Le travail, c'est un alibi, une fuite.
La montée du chômage prouve paradoxalement la bonne santé de notre démographie.
Tout salaire mérite travail.
Le regret qu'ont les hommes du mauvais emploi du temps qu'ils ont déjà vécu ne les conduit pas toujours à faire de celui qui leur reste à vivre un meilleur usage.
La vie n'est pas la joie. C'est la tension dans l'effort continu ; c'est le labeur physique et le surmenage intellectuel ; c'est l'austère accomplissement du quotidien devoir.
Les femmes, de nos jours, considèrent comme un dû ce qui, pendant des siècles, fut une corvée pour elles.
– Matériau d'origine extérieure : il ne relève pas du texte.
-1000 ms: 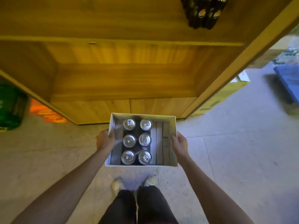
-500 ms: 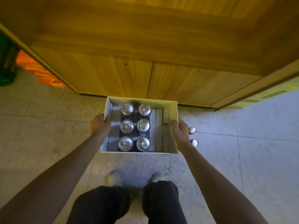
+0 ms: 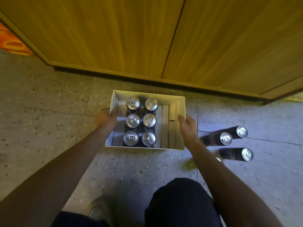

Chaque réalisation valable, grande ou petite, a ses étapes de corvée et de triomphe : un début, une lutte et une victoire.
Le Français est un paresseux qui travaille beaucoup. L'Anglais un paresseux qui ne fait rien. L'Allemand un travailleur qui se donne du mal. L'Américain, un travailleur qui sait s'arranger pour ne pas faire grand chose.
Le résultat est là, Nous avons aujourd'hui un taux de chômage qui est au plus depuis 15 ans.
Quand une oeuvre réclame beaucoup de force et de labeur pour la réaliser, c'est que l'idée de départ est grande.